Hello, long time since I've posted an exploit.

After hitting 70, decided to level skinning fresh from 1.

Decided to use my new throwing weapon to level (Starting skill was 200) and I noticed I'm getting 100% skill ups each hit on level 5-10 mobs in Dun Morogh. I'm unsure if it's all weapons (I don't have others to test, my weapon skill is maxed already with Swords.) But it is for sure working on throwing weapons. Regardless, this will at least be nice for rogues leveling up for deadly throw/throw since throwing weapons are now relevant. 

May also only be mobs in Dun Morogh, untested.

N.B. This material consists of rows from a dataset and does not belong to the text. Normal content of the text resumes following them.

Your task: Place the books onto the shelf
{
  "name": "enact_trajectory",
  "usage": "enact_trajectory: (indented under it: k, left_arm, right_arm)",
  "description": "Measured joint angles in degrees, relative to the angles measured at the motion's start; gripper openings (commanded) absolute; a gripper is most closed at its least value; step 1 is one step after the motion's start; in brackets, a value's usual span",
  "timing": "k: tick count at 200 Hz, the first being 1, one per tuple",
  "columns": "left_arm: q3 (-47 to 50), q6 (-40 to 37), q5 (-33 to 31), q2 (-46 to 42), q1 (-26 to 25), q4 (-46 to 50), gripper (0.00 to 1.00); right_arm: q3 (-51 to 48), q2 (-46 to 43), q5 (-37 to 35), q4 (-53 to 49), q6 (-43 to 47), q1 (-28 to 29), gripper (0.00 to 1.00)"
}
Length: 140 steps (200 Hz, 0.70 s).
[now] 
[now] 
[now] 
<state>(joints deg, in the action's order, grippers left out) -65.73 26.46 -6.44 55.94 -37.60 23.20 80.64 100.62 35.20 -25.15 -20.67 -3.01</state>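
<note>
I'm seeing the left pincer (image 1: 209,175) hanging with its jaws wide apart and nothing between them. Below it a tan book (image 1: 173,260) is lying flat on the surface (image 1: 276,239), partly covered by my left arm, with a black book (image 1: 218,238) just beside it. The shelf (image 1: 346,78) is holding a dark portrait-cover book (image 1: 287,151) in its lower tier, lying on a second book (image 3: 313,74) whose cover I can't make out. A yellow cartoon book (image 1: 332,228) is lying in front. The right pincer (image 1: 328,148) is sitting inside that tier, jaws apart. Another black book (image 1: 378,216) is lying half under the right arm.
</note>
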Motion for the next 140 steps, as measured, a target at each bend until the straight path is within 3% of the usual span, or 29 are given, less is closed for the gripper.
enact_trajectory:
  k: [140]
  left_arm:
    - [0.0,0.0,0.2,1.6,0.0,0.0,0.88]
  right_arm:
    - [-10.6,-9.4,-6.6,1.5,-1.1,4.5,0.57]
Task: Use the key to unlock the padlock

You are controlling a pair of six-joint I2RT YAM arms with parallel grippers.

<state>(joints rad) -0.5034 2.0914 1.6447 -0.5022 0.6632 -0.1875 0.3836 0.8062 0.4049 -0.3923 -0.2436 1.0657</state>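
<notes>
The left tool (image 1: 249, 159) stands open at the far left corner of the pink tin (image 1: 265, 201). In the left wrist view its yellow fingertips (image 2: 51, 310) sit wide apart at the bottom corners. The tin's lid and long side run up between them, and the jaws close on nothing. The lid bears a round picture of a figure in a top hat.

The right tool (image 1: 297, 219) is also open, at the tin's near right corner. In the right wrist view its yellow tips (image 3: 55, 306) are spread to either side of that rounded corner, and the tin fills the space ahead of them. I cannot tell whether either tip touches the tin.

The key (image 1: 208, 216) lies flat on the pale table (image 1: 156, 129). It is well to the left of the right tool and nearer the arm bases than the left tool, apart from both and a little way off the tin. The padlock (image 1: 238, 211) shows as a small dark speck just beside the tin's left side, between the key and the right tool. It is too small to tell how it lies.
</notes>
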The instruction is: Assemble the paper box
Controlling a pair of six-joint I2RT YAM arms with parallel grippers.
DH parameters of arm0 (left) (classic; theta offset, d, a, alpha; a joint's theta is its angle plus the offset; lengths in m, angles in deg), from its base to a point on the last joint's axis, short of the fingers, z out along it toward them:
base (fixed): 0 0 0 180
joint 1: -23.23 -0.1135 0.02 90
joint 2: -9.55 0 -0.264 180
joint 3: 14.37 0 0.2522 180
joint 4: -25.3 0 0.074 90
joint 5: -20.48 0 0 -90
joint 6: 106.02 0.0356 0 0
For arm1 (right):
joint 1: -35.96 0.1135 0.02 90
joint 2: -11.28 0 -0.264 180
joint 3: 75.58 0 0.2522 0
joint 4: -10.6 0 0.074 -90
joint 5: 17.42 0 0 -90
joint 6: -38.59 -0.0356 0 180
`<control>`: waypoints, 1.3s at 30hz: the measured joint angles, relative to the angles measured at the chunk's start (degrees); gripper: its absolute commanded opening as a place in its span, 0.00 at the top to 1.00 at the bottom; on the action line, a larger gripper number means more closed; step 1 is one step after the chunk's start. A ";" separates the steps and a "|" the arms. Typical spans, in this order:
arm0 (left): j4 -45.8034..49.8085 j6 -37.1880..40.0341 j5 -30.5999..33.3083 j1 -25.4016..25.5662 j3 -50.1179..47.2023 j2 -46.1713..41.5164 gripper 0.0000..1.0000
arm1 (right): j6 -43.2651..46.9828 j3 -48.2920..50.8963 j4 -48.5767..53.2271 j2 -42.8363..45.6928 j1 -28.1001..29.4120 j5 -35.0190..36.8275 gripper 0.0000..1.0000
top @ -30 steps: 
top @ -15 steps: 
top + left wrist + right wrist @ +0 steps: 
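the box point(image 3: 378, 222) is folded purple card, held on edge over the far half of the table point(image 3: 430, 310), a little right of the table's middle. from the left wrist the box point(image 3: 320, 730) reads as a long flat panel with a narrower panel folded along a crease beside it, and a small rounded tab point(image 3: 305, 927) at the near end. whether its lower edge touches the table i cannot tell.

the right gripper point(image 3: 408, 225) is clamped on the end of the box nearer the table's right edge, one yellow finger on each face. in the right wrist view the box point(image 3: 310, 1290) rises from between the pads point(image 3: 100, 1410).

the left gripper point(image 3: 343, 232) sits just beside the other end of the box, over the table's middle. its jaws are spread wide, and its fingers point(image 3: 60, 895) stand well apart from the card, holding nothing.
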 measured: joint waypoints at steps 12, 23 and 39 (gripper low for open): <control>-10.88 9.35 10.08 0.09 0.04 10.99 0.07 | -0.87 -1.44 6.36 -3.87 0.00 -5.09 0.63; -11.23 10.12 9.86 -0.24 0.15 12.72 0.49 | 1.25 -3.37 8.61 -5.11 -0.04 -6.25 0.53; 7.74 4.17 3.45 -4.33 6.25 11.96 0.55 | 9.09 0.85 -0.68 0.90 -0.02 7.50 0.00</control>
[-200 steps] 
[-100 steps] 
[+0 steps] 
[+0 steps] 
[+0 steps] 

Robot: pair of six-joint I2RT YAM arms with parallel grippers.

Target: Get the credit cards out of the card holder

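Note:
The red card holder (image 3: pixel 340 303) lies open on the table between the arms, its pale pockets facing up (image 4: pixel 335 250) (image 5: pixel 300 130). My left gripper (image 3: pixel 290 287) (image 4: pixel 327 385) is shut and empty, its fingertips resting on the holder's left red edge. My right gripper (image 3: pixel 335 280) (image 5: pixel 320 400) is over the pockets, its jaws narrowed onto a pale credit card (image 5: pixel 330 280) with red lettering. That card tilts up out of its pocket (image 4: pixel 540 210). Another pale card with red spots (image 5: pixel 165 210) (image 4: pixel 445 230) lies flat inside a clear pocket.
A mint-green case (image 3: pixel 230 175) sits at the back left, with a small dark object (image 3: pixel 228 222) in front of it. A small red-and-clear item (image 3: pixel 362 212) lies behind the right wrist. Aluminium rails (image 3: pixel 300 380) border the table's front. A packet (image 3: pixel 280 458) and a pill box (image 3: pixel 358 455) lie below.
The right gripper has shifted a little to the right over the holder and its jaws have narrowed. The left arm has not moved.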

I will post back if it works above 300. If possible someone could test other weapon skills.

Picture attached.

Imgur: The magic of the Internet

*Appears to DR around 280.

----------


## TehVoyager

IIRC yeah low skill level levels quick. high level levels slow.

i remember when they removed weapon skill, i grinded the knockle sandwich and master at arms achieves on a mob in blasted lands that goes immune on damage at low health. its a quest mob of some kind, but if you dont have the quest, the mob just never dies. at 70, it cant do enough damage to you to kill you. at that point, you just have to montior weapon dura and you can afk to 300.

----------


## inthemixmike

This is normal. You'll get a skill up on whatever you hit when your skill is that low. The blasted lands is still good. Did 1-335 guns in about an hour last night.

----------


## Turako

i think there is an AFK mob somewhere outside black tempel that you can afk attack. but i havent found him could be a lie too not sure.

----------


## JohnMcCain

IIRC equipping +INT gear will increase the speed you level up weapons

----------